Love Steeped in Laughter

January 1, 2025

Sometime around 2012 or 2013 I undertook a writing project called, Love in Marriage, wherein I catalogued 365 reasons I loved my husband on the premise that love is a choice and not merely a feeling. Those words resonated with many; unfortunately, those words also have long-since been lost to the ether of the Internet due to transferring the hosting of that early blog at least twice. Despite losing those words, the practice of writing daily combined with the intentional focus on reasons to love my husband were something I still consider a valuable experience.

Thus, I am undertaking something similar for 2025.

This time, the focus is 365 reasons I love my teenagers. So, once again, I am putting forth the idea that love is a choice, one that we can control. Too often I read posts on different social media platforms regarding the difficulties or challenges of parenting teens because of their attitudes and their choices. For me, I want to focus on my side of the relationship. I want to choose to love my teenagers with the same no-matter-what kind of love with which God loves me.

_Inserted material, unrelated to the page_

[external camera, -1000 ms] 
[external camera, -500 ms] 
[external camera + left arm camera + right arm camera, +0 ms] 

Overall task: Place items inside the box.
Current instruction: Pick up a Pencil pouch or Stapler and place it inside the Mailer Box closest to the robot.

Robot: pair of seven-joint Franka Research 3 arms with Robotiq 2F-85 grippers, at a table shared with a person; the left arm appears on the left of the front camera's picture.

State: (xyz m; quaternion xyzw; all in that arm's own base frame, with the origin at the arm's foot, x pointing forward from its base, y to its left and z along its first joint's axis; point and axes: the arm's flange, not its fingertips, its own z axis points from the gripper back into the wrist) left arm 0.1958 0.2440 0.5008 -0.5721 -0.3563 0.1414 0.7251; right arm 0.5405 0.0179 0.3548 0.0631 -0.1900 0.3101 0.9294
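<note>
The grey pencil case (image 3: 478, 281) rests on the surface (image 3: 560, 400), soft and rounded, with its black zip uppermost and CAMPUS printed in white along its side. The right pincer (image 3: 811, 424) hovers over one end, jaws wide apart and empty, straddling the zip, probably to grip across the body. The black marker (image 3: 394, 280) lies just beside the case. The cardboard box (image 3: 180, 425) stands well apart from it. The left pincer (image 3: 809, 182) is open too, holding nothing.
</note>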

That said, I hope my words and experience provide a bit of encouragement or inspiration to you, dear reader. And, so, let’s dive in together this afternoon, shall we?

Reason 1 Why I love My Teenagers – They Embrace the Silly Side of Life

I don’t know about you, but sometimes when I think back on my teenage years I can feel my teen angst as if I am still 14 or 15. Life felt overwhelming back then, maybe because I was a walking, mumbling teenage caricature—I wanted to fit in, I wanted to be “cool” (whatever that actually meant), I wanted to stand out (but not too much and definitely not for the wrong things), I had no idea who I was, and I had no idea what I was going to do with my life. Honestly, it was a long list and not all of it needs to be detailed here.

Right now, my girls are 14 and 16, and they are definitely experiencing some of those teen anxieties, especially with regard to the unknowns of their futures and even a New Year. In fact, sometimes our days can involve a level of anxiety that is almost palpable, like the anxiety is another living entity in our home and it takes too much of our energy and our focus. 

Even so, I am amazed and inspired by the way each of my girls responds a lot of the time to their anxious moments and the unnamed fears of the future. Yes, I invest time and energy into both girls, helping them to co-regulate and helping them remember they can choose their thoughts (even if they are unable to do that in a specific moment). But there are those times, like today, when I get to be a witness to their sister support, a connection that inevitably devolves into pure silliness.

There is nothing quite so pure as love steeped in laughter and it is truly delightful to behold.

Life comes with challenges and being a teenager carries a weight of challenges we can easily overlook. Fortunately we have worked hard to create open lines of communication with our girls so they are as comfortable sharing their struggles as much as their celebrations with us, and also with each other. That part? The with each other part? That is still evolving because there seems to be in us a natural sense of not revealing the broken parts of ourselves even to a sibling.

And that’s why watching my girls connect and embrace a silliness in the face of one girl’s anxiety was soul-stirring for me today. It reminds me of who they are, but it also provides me intimate glimpses of myself and ways to face my own overwhelm. It is truly a blessing to parent these two incredible teens and I am excited to share with you 364 more reasons why I love my teenagers.